UnMetal is made up of multiple stages, ten in total and none of them ever feel overly long. Each stage passes by fairly quickly and at the end, you get a rating on how many enemies you took out for EXP and how many secrets you found. Oh yeah, there are secrets for you to find too and if you want to get the most out of a stage, you really need to do some searching and experimenting with the scenery. The stages really do offer a lot of variety, it’s not all about punching guards in the face. Yeah sure, there’s the expected sneaking around using stealth, but you’ll also be using vehicles like a mini-submarine and a speedboat in more action oriented stages. I personally found the stages the perfect length to entice you back to play them over and over (you can replay any stage you have unlocked), to try to get all of the EXP and find those elusive secrets.
Something that I love when you start a new stage, is that you are greeted with Jesse Fox standing on, what is basically, a blueprint/graph backdrop. Jesse then describes what is around him and the stage details fill in according to what he says is there. It’s a fun little fourth wall breaking mechanic that lets you know that you are still playing a game and there are quite a few of these reminders running through the game too. The next two pics are screen grabs I took of the exact same stage before and after Jesse Fox gets done with his introduction just to show you how it works.
I’m a big fan of indie gaming and UnMetal is a prime example of just why. This is a game that doesn’t just pay homage to the classics, it also does it’s own thing to create a deliciously unique gaming experience. A game that takes chances where AAA studios wouldn’t dare. For me, UnMetal is GENIUS with a capital everything. The writing is far and away the best I have seen in a game for a long time. It is hilarious, clever, full of movie and gaming references, fourth wall breaks and the way the narrative works is just sublime. Even more so, it was all written by the developer of UnMetal, Francisco Tellez De Meneses. He actually had to write the whole story and dialogue in Spanish before getting it translated. I’ve exchanged a few emails with Francisco and he told me how his English isn’t that good. Trust me, his English is far better than my Spanish. I think for someone whose native language isn’t English, Francisco (and his translators Kevin White and KDrac) has done an utterly brilliant job of creating such an amazing and genuinely funny piece of unique storytelling.

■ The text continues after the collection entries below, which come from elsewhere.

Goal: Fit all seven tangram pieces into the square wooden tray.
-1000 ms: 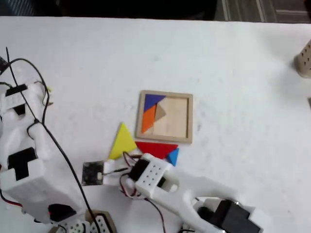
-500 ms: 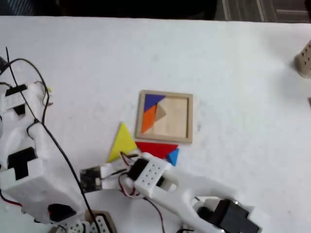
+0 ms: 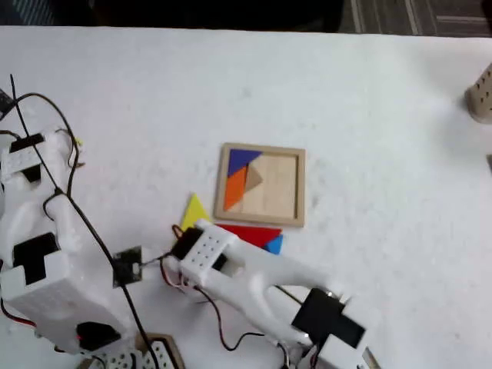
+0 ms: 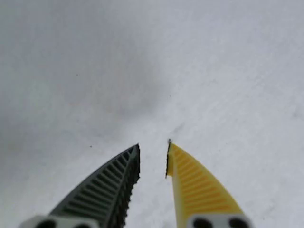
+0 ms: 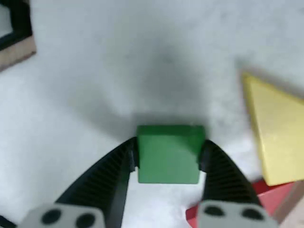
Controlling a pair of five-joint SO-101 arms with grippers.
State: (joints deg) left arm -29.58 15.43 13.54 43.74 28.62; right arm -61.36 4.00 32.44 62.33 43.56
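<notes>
The square wooden tray (image 3: 301, 187) lies mid-table and holds a blue triangle (image 3: 242, 159), an orange piece (image 3: 234, 189) and a small tan piece (image 3: 254, 178). Just in front of it lie a yellow triangle (image 3: 194, 211), a red triangle (image 3: 247, 233) and a small blue triangle (image 3: 275, 244). My right gripper (image 5: 168, 144) is shut on a green square piece (image 5: 168, 154) just above the table, beside the yellow triangle (image 5: 274, 142); the red triangle (image 5: 266, 195) is close by. My left gripper (image 4: 153, 146) hangs over bare table, slightly open and holding nothing.
The right arm (image 3: 254, 277) stretches from the front edge and covers part of the yellow triangle. The left arm (image 3: 34, 231) with its cables stands at the left side. A perforated wooden block (image 3: 481, 96) sits at the far right edge. A dark-and-wood corner (image 5: 16, 47) lies near the right gripper.
The right arm's wrist has swung left and toward the tray, now covering the lower part of the yellow triangle. The left arm and the tray's pieces have not moved.
</notes>
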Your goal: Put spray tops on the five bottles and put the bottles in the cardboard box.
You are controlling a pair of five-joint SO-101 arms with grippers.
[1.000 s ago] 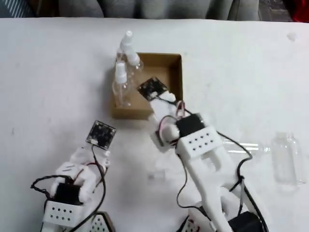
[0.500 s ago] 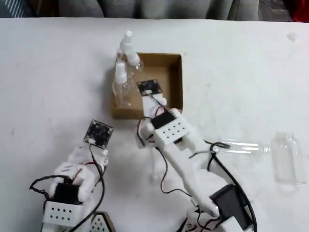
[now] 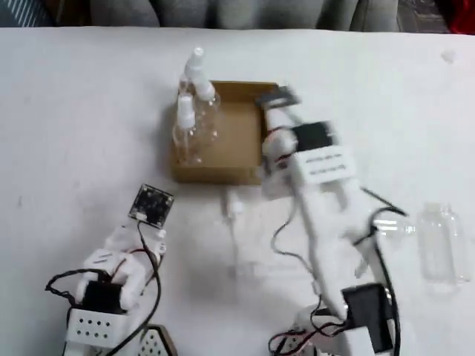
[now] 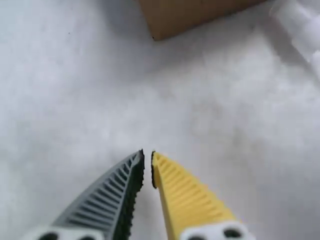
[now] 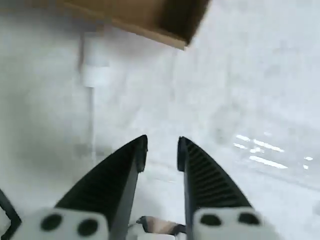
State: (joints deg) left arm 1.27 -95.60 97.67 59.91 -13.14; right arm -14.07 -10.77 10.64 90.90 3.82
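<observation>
Right end effector (image 5: 161, 145) open, empty; spray top (image 5: 94, 70) apart, just beside cardboard box (image 5: 145, 15).

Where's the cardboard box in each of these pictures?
High view: box mid-table, toward the far edge.
Left wrist view: its corner, beyond the left gripper.
Right wrist view: its corner, beyond the right gripper.
Landmark: loose spray top on the table beside the box, high and right wrist views.
</observation>
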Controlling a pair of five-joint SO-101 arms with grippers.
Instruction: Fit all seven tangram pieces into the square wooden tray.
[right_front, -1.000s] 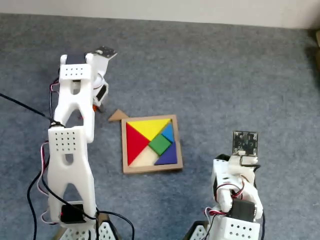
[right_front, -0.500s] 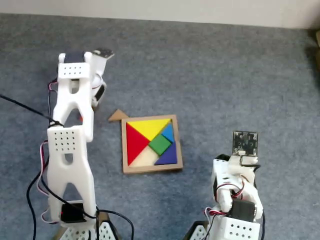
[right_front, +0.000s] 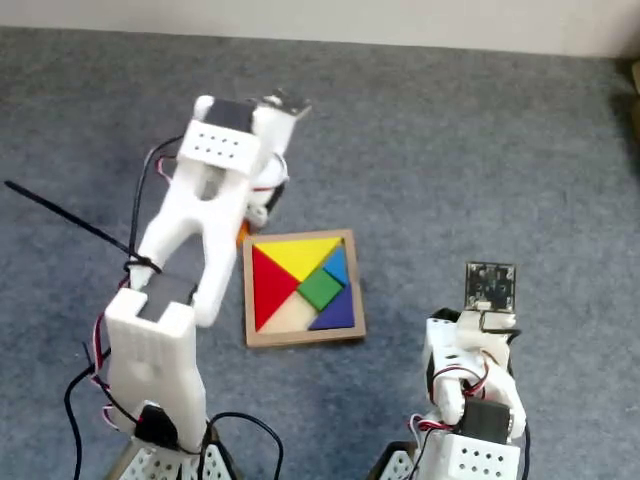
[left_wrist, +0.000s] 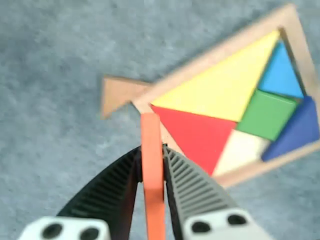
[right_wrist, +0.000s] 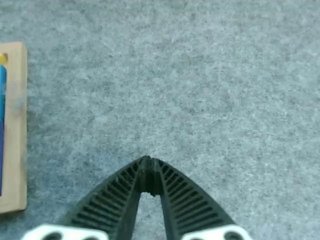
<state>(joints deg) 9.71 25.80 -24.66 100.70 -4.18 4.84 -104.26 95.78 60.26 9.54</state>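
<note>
Okay, your left gripper is clamped on the orange piece, pinching it on edge, thin side up. It hangs right over the near corner of the square wooden tray, just above the red triangle. Yellow, light blue, green and dark blue pieces sit flat inside. The pale patch between red and dark blue looks like the open slot, though you can't be sure it's bare floor. A tan triangle lies on the carpet, touching the tray's corner from outside.

Your right gripper is closed on nothing, over carpet, well clear of the tray.

Risks, as I judge them:
- The piece is vertical, so dropping it here likely lands it on the rim or on red, not in the slot.
- Lowering here could knock the frame, shift the tray and jostle the seated pieces.
- The slot is across the tray, so you need to travel and rotate first.
- A thin-edge grip may let the piece pivot between the fingers.
- The tan triangle may get shoved away.
</note>
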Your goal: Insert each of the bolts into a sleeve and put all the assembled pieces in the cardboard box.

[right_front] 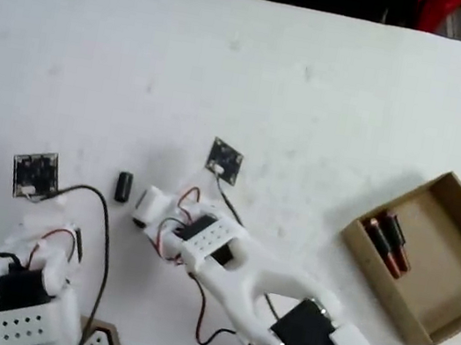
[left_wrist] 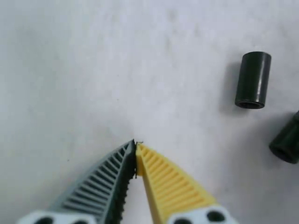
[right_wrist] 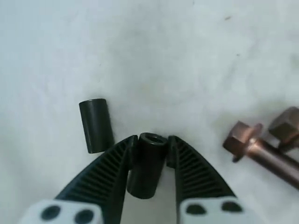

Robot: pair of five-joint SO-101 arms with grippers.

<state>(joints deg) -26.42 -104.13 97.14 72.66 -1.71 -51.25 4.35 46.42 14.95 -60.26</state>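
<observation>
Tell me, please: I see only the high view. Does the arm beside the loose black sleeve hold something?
Observer: Yes. The right gripper is shut on a second sleeve, whose open end points past the fingertips.
Operator: What else lies near it?
Observer: Two copper-coloured bolts lie on the table beside that gripper, close together.
Operator: And the other arm?
Observer: The left gripper is shut, with nothing between its fingers.
</observation>
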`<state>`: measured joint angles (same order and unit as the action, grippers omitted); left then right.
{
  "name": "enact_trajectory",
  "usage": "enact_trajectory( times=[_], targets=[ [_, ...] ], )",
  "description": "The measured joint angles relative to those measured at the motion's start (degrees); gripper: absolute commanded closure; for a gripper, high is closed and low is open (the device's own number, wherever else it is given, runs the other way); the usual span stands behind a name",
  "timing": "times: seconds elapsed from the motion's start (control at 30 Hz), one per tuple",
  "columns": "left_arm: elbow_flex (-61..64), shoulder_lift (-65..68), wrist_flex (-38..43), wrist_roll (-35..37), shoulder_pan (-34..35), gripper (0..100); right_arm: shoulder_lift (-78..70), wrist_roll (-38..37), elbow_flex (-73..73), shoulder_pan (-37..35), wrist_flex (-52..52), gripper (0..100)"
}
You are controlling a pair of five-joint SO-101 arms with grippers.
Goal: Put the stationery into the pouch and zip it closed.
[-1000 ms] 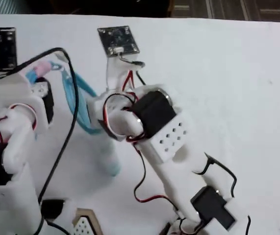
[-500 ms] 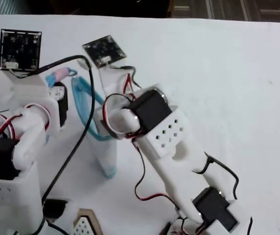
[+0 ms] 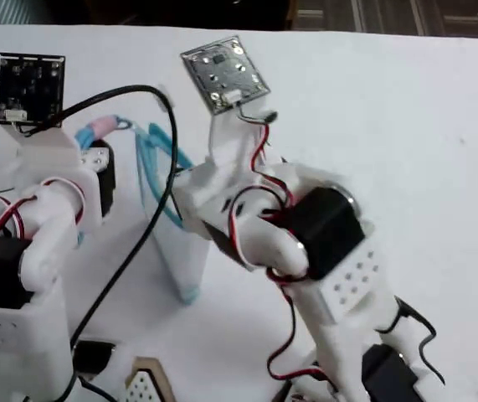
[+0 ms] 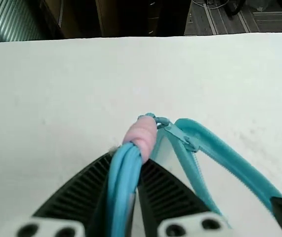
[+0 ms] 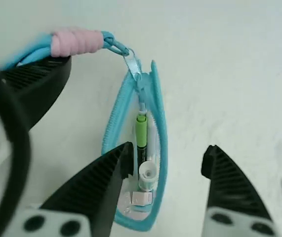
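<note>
**Item:** pouch, on your worktop between both arms, zip undone, mouth facing up.
**Left jaws:** clenched on the blue strap just behind its pink sleeve. This likely anchors the pull end so the zip can run.
**Right jaws:** released, spread above the mouth.
**Contents:** green pen, white pieces.
**Long axis:** the pull end points toward your left jaws, and the pen lies along it.

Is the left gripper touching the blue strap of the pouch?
Touching. The left wrist view shows the left gripper shut on the strap, which is pinched between its jaws.
</note>
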<state>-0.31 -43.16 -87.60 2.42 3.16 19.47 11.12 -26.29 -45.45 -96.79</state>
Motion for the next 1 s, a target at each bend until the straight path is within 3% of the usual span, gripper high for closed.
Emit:
enact_trajectory(
  times=[0.3, 0.4, 0.57, 0.83, 1.0],
  targets=[
    [0.0, 0.0, 0.0, -0.7, -0.26, 98, 18.29, 0.44, 1.67, -0.18, -3.34, 76.2],
    [0.0, 0.0, 0.0, -0.7, 0.0, 98, 26.11, 0.88, 9.05, -0.26, -3.43, 75.3],
    [0.0, 0.0, 0.0, -0.7, -0.18, 98, 39.03, 8.7, 29.71, -0.18, -2.2, 61.8],
    [0.0, 0.0, 0.0, -0.7, -0.18, 98, 58.73, 9.49, 62.86, -6.95, 19.43, 60.4],
    [0.0, 0.0, 0.0, -0.7, -0.18, 98, 60.66, 9.49, 72.35, -7.74, 32.09, 60.4]
  ],
)
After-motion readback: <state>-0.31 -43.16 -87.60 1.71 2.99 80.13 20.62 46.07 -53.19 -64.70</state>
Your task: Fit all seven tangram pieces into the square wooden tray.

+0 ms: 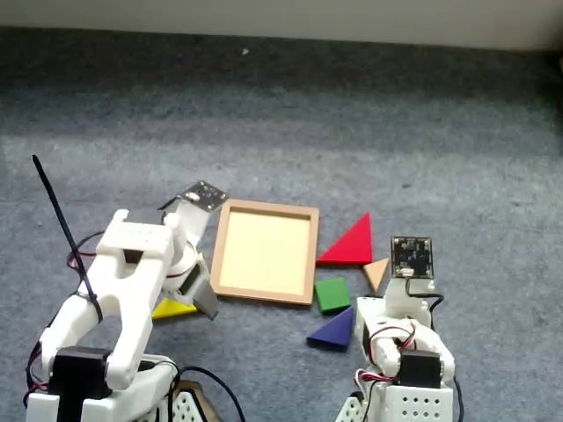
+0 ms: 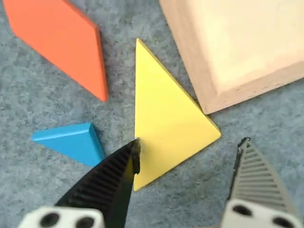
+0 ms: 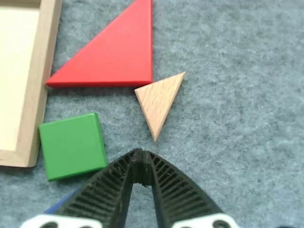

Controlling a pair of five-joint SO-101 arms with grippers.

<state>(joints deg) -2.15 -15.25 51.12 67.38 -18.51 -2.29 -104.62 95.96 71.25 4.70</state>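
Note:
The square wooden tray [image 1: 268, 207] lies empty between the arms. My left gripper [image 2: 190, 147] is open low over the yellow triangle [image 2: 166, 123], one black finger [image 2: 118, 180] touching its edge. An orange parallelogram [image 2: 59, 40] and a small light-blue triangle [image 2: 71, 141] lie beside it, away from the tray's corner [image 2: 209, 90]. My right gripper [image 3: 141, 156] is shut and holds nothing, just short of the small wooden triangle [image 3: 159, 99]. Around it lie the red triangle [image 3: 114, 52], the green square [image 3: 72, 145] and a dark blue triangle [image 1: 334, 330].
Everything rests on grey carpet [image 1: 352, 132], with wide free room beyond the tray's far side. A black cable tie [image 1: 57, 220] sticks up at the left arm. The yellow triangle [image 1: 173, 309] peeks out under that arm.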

I love writing. I don’t just regularly write articles for this blog, I also write books, stories and novels. And as someone who has a vested interest in the written word, story structure, characterisation, plot devices and so on. I really have to admit as to being a bit jealous of just how Francisco has crafted the story and characters here. UnMetal really is a well observed and brilliantly conceived piece of writing with a very original storytelling device that glues all the narrative elements of the game together perfectly… and it’s bloody hilarious too.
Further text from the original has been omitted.